Every Startup Needs a Story Never mind the science fiction. These days reality is in.
By Joshua Hyatt

(FORTUNE Small Business) – Tell me you don't find this story utterly irresistible: At five on a frigid November morning, Keith Anderson gathered a group of his neighborhood friends to help him launch what turned out to be a telecom company. "At first they thought I was kidding, but then they dragged themselves out of bed to do it," recalls Anderson, who dubbed the project the back-fence network. "Everybody else told us we were crazy. But when everybody saw what we had done, they all wanted in on it."

What the group had done was wire seven homes in their rural community of Springville, Utah (pop. 21,000), with ultrafast Internet connections, using special weatherproof switches Anderson had built. With cable curled along their back fences, the close-knit neighbors could soon play games and share files. Some even set up videoconferencing equipment in their kitchens so they could chat while completing tasks like cooking.

About six months into it, in April 1998, Anderson got a call from a fellow named Craig Miller, who asked if he could invest. "Invest in what?" Anderson recalls thinking. "That was the first time it dawned on me that this was a business." Says Miller, who worked with one of Anderson's neighbors: "I saw that they had a really great thing. I could see the big picture of where it could go."

Part of what Miller responded to was the birth legend surrounding the company Anderson had inadvertently started, now named SwitchPoint Networks. During the dot-com boom, every money-hungry entrepreneur told a tale about how capturing a specific set of eyeballs would somehow yield untold rewards. Those stories too often turned out to be science fiction. These days the most appealing and effective startup stories are--like the top-rated TV shows--based on reality. A distinguishing narrative can serve as a potent lure, especially in a dim economy. Humans--and let's generously include investor types in that category--are always drawn to stories of others beating great odds, bucking the system, and maybe even making payroll.

As Switchpoint's story spread, via word of mouth and local newspapers, "we became heroes to nerds," says Matt Newman, a former employee who drove a van emblazoned with the company name. "People would run after me or gesture at me to roll down the window while I was going 70 miles an hour." To date, SwitchPoint has raised $37 million. Its investors have included Omninet Capital, whose CEO, Qualcomm co-founder Neil Kadisha, formerly served as CEO and chairman of SwitchPoint, which licenses its technology for delivering high-speed Internet access. Now based in Denver, the 33-employee company is in "restart mode, and we don't have any revenues," according to Bill Beans Jr., the 37-year-old who became CEO last October.

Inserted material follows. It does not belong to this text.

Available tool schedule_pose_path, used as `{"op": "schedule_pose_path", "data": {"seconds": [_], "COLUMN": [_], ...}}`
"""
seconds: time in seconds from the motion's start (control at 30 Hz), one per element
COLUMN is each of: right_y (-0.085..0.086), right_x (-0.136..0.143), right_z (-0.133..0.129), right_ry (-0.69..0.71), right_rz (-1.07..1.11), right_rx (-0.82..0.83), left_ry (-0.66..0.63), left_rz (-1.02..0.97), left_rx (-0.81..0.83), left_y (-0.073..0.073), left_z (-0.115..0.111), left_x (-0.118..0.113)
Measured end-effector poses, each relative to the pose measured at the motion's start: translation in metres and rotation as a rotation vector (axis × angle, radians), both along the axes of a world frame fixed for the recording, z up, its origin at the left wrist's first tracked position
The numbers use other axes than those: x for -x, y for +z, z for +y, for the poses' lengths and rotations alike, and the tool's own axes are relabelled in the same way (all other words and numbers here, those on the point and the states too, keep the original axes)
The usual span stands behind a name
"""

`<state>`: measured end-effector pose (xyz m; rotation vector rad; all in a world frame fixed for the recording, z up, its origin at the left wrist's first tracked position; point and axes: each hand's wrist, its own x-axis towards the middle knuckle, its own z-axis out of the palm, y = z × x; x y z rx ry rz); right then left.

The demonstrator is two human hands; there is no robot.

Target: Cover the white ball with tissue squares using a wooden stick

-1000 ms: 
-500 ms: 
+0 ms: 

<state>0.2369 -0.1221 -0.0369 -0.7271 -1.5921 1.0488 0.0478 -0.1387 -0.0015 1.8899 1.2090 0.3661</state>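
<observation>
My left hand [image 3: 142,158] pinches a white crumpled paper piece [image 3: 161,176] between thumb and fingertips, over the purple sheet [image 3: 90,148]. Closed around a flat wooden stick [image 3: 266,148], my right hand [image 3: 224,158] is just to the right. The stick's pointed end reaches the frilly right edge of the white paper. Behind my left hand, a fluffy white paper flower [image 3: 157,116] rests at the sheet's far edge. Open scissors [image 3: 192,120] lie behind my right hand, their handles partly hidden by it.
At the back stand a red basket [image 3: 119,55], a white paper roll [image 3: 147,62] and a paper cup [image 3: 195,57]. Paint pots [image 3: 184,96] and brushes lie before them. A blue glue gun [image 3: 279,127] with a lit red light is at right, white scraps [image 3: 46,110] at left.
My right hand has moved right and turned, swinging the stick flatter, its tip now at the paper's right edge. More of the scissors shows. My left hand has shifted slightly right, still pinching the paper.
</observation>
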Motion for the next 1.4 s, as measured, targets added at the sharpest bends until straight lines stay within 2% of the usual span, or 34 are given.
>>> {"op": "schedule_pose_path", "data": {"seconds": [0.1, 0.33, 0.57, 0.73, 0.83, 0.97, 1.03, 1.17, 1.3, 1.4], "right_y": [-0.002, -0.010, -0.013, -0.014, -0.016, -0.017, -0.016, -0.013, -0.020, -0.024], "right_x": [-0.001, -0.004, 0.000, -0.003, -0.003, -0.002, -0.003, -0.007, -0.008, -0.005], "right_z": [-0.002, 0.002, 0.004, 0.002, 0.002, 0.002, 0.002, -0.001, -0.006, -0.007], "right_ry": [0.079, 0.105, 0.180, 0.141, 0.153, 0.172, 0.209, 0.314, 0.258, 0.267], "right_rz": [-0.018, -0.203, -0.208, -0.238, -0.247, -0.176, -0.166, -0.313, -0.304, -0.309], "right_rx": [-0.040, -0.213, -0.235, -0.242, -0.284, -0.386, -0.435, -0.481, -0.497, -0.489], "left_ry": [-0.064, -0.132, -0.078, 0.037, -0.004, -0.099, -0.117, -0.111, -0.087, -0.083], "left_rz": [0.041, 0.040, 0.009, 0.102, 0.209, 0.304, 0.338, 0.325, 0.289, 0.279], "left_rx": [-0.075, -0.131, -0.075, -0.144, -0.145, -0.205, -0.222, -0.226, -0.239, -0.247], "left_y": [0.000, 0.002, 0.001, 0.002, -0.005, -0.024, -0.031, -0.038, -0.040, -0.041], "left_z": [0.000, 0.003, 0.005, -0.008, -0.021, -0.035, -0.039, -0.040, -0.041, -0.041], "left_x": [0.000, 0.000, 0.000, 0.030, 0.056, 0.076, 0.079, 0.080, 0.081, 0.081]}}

Beans previously served as president and chief operating officer of ICG Communications, a telecom provider that filed for bankruptcy in 2000. Still a director of ICG, he decided to join SwitchPoint because--well, there's the story of its founding. "This company started as a grassroots fix to an issue in a community," he says. "It wasn't a manufactured need, and it wasn't just some MBA's business plan. This grew from someone's real desire to build something."

According to Beans, that desire should reap at least $2.5 million in revenues next year. "What set us apart is that we started this business by going out and doing something," says Anderson, 35, now chief technology officer. And that startup story has done more than just simply resonate with a few folks. It's actually kept the company alive.